#### Work order:
Each line of the data below from the one holding "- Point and" to the one holding "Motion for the", inclusive, is to be reproduced exactly; no other line belongs in the answer.

#### Data segment:
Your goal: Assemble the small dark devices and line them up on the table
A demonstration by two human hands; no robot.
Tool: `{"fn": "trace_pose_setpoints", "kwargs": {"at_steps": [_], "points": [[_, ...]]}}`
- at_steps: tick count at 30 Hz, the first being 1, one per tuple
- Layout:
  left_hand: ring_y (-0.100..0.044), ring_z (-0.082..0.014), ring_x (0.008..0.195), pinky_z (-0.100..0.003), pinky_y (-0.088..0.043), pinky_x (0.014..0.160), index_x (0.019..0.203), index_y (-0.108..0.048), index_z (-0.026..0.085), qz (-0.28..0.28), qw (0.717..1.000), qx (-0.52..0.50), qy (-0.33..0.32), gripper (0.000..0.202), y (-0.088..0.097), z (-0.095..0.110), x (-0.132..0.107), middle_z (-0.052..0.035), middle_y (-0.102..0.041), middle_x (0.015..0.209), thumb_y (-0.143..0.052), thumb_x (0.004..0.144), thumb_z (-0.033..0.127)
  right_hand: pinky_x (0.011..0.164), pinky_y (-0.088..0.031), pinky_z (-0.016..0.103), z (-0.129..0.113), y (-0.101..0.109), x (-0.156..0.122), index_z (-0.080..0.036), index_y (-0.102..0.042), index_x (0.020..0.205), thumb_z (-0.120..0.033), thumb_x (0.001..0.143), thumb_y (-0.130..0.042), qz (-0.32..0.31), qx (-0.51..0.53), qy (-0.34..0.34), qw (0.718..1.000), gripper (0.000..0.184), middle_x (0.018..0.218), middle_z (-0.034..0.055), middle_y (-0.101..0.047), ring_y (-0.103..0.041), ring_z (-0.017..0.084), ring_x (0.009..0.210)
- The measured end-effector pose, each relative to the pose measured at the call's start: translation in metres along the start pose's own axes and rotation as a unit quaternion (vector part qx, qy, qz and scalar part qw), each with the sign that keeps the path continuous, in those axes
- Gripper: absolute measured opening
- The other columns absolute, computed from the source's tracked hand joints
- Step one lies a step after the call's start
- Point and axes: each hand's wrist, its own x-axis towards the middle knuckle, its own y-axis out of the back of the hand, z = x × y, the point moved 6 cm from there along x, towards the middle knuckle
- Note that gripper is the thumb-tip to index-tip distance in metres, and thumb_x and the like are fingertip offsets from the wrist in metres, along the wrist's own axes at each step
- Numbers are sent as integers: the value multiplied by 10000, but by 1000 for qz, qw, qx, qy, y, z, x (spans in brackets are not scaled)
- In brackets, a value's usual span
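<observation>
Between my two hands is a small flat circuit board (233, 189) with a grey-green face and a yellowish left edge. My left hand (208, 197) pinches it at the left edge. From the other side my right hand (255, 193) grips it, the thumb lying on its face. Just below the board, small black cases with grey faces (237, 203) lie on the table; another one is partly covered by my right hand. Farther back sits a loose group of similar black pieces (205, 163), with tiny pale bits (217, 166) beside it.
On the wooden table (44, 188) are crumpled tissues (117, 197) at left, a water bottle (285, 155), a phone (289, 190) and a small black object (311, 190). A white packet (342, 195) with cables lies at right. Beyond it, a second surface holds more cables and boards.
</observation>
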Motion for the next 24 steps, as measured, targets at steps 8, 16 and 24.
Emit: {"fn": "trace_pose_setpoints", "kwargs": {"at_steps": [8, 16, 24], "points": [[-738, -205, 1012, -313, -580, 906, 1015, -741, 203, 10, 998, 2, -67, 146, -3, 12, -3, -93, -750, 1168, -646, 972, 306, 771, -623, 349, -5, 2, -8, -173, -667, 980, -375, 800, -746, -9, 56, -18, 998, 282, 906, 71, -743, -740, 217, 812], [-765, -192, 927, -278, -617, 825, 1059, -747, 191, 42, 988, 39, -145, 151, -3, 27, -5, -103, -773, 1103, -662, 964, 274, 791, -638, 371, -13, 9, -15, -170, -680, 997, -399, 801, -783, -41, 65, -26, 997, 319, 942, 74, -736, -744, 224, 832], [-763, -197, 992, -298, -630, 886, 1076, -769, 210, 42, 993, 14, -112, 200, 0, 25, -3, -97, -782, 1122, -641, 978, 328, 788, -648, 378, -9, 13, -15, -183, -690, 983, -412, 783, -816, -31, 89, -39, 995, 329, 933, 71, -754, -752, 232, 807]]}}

#### Response for this exercise:
- Point and axes: each hand's wrist, its own x-axis towards the middle knuckle, its own y-axis out of the back of the hand, z = x × y, the point moved 6 cm from there along x, towards the middle knuckle
- Note that gripper is the thumb-tip to index-tip distance in metres, and thumb_x and the like are fingertip offsets from the wrist in metres, along the wrist's own axes at each step
- Numbers are sent as integers: the value multiplied by 10000, but by 1000 for qz, qw, qx, qy, y, z, x (spans in brackets are not scaled)
- In brackets, a value's usual span
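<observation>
Between my two hands is a small flat circuit board (233, 189) with a grey-green face and a yellowish left edge. My left hand (208, 197) pinches it at the left edge. From the other side my right hand (255, 193) grips it, the thumb lying on its face. Just below the board, small black cases with grey faces (237, 203) lie on the table; another one is partly covered by my right hand. Farther back sits a loose group of similar black pieces (205, 163), with tiny pale bits (217, 166) beside it.
On the wooden table (44, 188) are crumpled tissues (117, 197) at left, a water bottle (285, 155), a phone (289, 190) and a small black object (311, 190). A white packet (342, 195) with cables lies at right. Beyond it, a second surface holds more cables and boards.
</observation>
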Motion for the next 24 steps, as measured, targets at steps 8, 16 and 24.

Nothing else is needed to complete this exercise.